The Last Word

 

All summer long my husband, Sam, and friend Sandy shared a box of fresh, organically grown veggies each week as a member of a CSA (community supported agriculture).
Ron Gagliano (see profile of him in June 2010 on wncwoman.com) is an old friend from the days when we were both in the clothing business.What a surprise it was to learn that he’d become a local farmer in recent years, creating Bee Tree Farm near Mars Hill.  But then, he was just following in the footsteps of his Italian grandfather!
If you’re not familiar with a CSA, it’s a great way for farmers to be assured of a market for their produce, and get much-needed capital up front for seeds, etc.  As subscribers, we pre-paid for a season’s worth of produce; then we picked up a big box each week from the tailgate market, or sometimes from the farm itself.  Early in the season lettuces and various greens predominated.
As the season went by the offerings were broccoli, cauliflower, beans, tomatoes, herbs, cukes, squash and recently a big succulent watermelon.  Because Ron, being Italian, loves to cook, he also makes his own tomato sauces and pestos and jams so every couple of weeks he’d surprise us with one of those.
It has been a truly rich experience; we dried a lot of herbs and even froze several bags of chopped tomatoes that will be the base for soups and sauces this winter… yum. 
And it’s not just the food, although knowing it was picked that morning, knowing who grew it and how was important.  But, in many ways the best was being part of a community, supporting local farms and farmers (when we get to the market on Saturday morning, we see breads and cheeses and flowers and veggies from other local producers, along with home-grown music too).  And I just learned that Appleberry Cove Farm (one of our Madison County advertisers, pg 39) sells goat milk for pets… what a great idea!

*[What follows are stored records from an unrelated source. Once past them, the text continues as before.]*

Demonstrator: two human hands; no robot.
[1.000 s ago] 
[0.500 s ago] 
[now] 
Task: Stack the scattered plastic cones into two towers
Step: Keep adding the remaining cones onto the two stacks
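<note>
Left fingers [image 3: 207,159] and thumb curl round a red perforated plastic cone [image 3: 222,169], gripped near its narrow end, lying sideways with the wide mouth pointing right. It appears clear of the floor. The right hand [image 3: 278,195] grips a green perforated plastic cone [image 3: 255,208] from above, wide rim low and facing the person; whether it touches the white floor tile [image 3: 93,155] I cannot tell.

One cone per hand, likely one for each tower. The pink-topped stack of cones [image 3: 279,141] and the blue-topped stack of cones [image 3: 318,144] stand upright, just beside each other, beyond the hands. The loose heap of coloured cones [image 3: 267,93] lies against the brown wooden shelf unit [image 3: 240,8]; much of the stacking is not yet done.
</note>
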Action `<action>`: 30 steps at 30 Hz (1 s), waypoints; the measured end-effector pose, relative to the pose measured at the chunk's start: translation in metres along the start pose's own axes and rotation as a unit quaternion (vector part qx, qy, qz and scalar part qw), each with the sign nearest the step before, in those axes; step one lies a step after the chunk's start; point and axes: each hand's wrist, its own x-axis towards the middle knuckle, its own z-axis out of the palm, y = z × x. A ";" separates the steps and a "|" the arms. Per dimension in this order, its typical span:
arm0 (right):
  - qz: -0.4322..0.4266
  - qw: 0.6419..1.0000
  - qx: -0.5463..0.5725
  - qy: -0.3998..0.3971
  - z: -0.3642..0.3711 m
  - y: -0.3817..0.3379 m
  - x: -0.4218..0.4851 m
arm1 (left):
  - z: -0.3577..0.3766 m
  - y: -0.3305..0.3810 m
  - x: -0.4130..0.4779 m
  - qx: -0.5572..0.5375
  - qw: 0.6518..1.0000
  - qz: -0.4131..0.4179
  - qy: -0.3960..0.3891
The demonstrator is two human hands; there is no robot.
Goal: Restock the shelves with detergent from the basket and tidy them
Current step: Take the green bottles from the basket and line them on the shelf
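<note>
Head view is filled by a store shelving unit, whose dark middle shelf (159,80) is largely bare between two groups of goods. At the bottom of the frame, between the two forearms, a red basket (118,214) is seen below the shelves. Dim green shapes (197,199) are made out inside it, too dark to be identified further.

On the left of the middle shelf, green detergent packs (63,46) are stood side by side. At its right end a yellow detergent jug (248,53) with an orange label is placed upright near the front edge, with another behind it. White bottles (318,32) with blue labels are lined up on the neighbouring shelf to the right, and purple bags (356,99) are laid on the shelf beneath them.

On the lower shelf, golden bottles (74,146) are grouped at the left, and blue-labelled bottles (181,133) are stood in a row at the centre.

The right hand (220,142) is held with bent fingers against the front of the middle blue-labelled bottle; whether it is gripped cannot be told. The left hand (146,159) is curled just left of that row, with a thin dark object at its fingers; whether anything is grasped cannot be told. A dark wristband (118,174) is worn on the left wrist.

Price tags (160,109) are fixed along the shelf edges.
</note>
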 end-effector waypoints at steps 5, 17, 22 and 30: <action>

If you have already read through the magazine this month, you know about a number of small farmers (many of them women) who are part of this growing, dynamic movement.  The farm tour sponsored by ASAP featured 41 farms this year.  And it’s very timely that this movement is gaining momentum: did you know that since 2005, North Carolina has led the nation in loss of farms and farmland.
It’s vital that we support these up and coming farmers and there are many, many ways to do that.  Join a CSA; buy produce directly from them at tailgate markets; purchase produce in stores that buy local; eat at restaurants that feature locally grown or ask your favorite places to do so.
And just think of the benefits to your health and your taste buds!